Chronic lymphocytic leukemia (CLL) is marked by overproduction of malignant B-cells. The anti-CD20 antibody binds to CD20, a protein on the surface of B-cells, targeting the cells for destruction. The specification describes Biogen’s product Rituxan® (rituximab) as a preferred embodiment. Rituximab binds to a large loop of the CD20 protein that is exposed on the cell surface. This loop constitutes the particular “epitope” recognized by the rituximab antibody.

The District Court Proceedings

Biogen sued GSK for infringement of the ‘612 patent by GSK’s anti-CD20 antibody Arzerra® (ofatumumab). Arzerra® binds to a smaller  loop of the CD20 protein than rituximab. (At the time the ‘612 patent application was filed, it was believed that the loop (epitope) recognized by Arzerra® was hidden inside the cell, and thus unavailable for binding by antibodies.) Arzerra® binds to CD20 with higher affinity than Rituxan®, making it more effective in destroying B cells.

One of the claim construction issues decided by the district court was whether the “anti-CD20 antibody” recited in the claims encompasses antibodies that bind to any CD20 epitope, or only antibodies that bind to the epitope bound by rituximab.  The court adopted the narrow construction based on prosecution history disclaimer. In particular, the court determined that Biogen had limited the scope of the claims by arguments presented to overcome an enablement rejection. Because GSK’s antibody binds to a different epitope than rituximab, the district court found that there was no infringement.

The Enablement Rejection

The USPTO Examiner made the following enablement rejection:

Claims 1 and 12 are broadly drawn to ‘. . . an anti-CD20 antibody or fragment thereof’. This is broadly interpreted for examination purposes to be any and all anti-CD20 antibodies, no matter the specificity or affinity for the specific epitope on the circulating tumor cells. While the specification is enabling for the application of RITUXAN®, RITUXIMAB® and 2B8-MX-DTPA in the treatment of hematologic malignancies, the specification is not enabling in the application of all other anti-CD20 antibodies, which may have different structural and functional properties.

(February 29, 2000 Non-Final Rejection, page 6.)

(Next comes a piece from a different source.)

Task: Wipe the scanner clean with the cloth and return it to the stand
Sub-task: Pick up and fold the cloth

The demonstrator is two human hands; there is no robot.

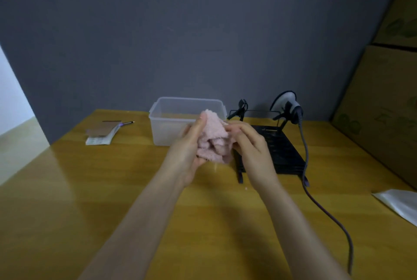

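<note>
A fluffy pink cloth (213, 138) is bunched between both hands above the middle of the wooden table. My left hand (188, 151) cups it from the left with the thumb up along its edge. My right hand (249, 144) pinches its right side. The grey and white scanner (290, 103) sits on the black wire stand (279, 151) at the back right, behind my right hand and apart from it. Its dark cable (325, 207) trails down over the table toward the front edge.
A clear plastic box (167, 121) stands just behind the hands. A small notepad with a pen (103, 132) lies at the back left. Cardboard boxes (383, 110) are stacked along the right side. A white plastic bag (399, 205) lies at the right edge.
</note>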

In response, the applicants argued:

Applicants respectfully submit that even though antibodies directed to the same antigen might have different affinities and functional characteristics, one of skill in the art could readily identify an antibody that binds to CD20 with similar affinity and specificity as does RITUXAN® using techniques that are well known in the art. . . . With that knowledge in hand, the skilled artisan could readily produce anti-CD20 antibodies using similar techniques, and screen such antibodies for those having an affinity and functional activity similar to Rituxan®.

(August 29, 2000 Reply, pages 8-9.)

The USPTO Examiner accepted these arguments and withdrew the enablement rejection.

The Federal Circuit Decision

Judge Reyna authored the Federal Circuit decision, which was joined by Judge Dyk. Judge Plager dissented, as discussed below.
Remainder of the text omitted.